La MotoGP dovrebbe correre all’Autodromo Internazionale Ayrton Senna dal 20 al 22 marzo, come secondo round della stagione 2026, al posto del GP d’Argentina. Un ritorno atteso da oltre vent’anni, visto che l’ultima gara in Brasile risale al 2004. Il problema è il in tempo e, come spesso accade, anche le infrastrutture. Il circuito aveva già ospitato la MotoGP negli anni Ottanta ed è stato completamente riasfaltato. Hanno rinnovato anche le strutture di bordo pista, i box e il paddock, ma sembra che i lavori non siano ancora finiti.
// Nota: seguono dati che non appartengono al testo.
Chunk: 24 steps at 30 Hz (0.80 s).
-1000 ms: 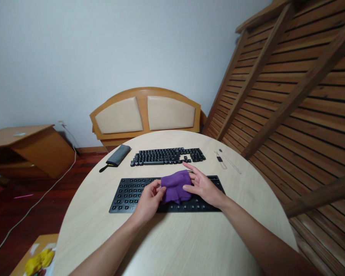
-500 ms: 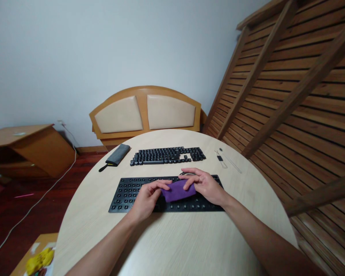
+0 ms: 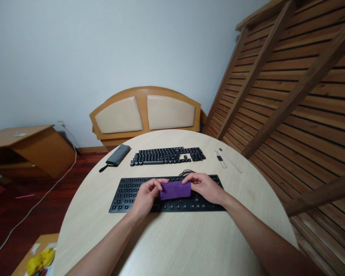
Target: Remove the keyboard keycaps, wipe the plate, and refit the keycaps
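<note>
1x cloth (image 3: 176, 190), purple, folded to a flat strip; held crosswise btwn both hands, over the mid part of the keyboard; can't tell if its underside touches the keys area
1x L hand (image 3: 145, 197): thumb & index closed in a pinch on cloth's L end, index lying along the top edge; other fingers curled, partly hidden
1x R hand (image 3: 208, 188): fingers bent, tips closed on cloth's upper R corner; thumb hidden, so its exact hold can't be told
1x keyboard (image 3: 126, 193), blk, caps off, flat on table (image 3: 172, 241), under both hands
1x cable (image 3: 186, 172), blk, looped at keyboard's far edge, nr R hand
1 set keycaps (image 3: 158, 155), blk, laid out in rows beyond keyboard
1x pouch (image 3: 118, 155), grey, w/ blk strap, L of keycaps
1x wire tool (image 3: 219, 158), blk grip, R of keycaps
1x rod (image 3: 231, 161), thin, dark tip, just beside wire tool
</note>
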Tool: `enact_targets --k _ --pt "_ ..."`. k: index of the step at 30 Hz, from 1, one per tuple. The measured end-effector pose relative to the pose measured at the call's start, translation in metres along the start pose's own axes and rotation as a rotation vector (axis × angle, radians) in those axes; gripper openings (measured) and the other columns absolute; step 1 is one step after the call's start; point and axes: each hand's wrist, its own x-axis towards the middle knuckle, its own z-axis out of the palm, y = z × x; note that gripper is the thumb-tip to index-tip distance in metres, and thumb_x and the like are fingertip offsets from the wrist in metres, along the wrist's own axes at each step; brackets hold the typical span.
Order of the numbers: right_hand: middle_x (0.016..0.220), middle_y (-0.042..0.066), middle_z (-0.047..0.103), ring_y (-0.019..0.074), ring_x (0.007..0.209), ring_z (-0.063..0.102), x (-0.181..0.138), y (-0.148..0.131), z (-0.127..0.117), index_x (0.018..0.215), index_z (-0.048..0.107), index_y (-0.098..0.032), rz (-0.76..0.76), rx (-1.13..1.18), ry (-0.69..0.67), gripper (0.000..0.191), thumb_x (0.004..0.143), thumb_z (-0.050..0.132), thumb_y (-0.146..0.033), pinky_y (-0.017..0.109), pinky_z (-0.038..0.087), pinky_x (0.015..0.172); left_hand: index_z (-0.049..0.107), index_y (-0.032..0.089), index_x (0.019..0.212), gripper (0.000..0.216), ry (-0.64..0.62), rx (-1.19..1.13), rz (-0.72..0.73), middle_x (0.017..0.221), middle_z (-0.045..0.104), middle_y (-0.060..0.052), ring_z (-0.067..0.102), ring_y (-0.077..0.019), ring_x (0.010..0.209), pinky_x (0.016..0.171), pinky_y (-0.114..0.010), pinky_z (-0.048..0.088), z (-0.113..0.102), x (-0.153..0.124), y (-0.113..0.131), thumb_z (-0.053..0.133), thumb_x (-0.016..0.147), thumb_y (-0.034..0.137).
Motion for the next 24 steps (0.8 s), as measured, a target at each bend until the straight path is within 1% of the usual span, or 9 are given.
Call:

Secondo il portale brasiliano Grandpremio, il completamento sarebbe all’84%, dopo alcuni ritardi legati a richieste aggiuntive di Dorna Sports e FIM. Una percentuale che, a due mesi dalla gara, lascia poco margine di errore. A inizio gennaio, dalla FIM era arrivato un messaggio rassicurante. “Nessun motivo di preoccupazione”la posizione ufficiale. Ora però serviranno i fatti, non le dichiarazioni. L’ispezione di questa settimana sarà decisiva. Non solo per verificare lo stato del tracciato, ma per capire se il GP del Brasile potrà davvero restare in calendario senza piani alternativi.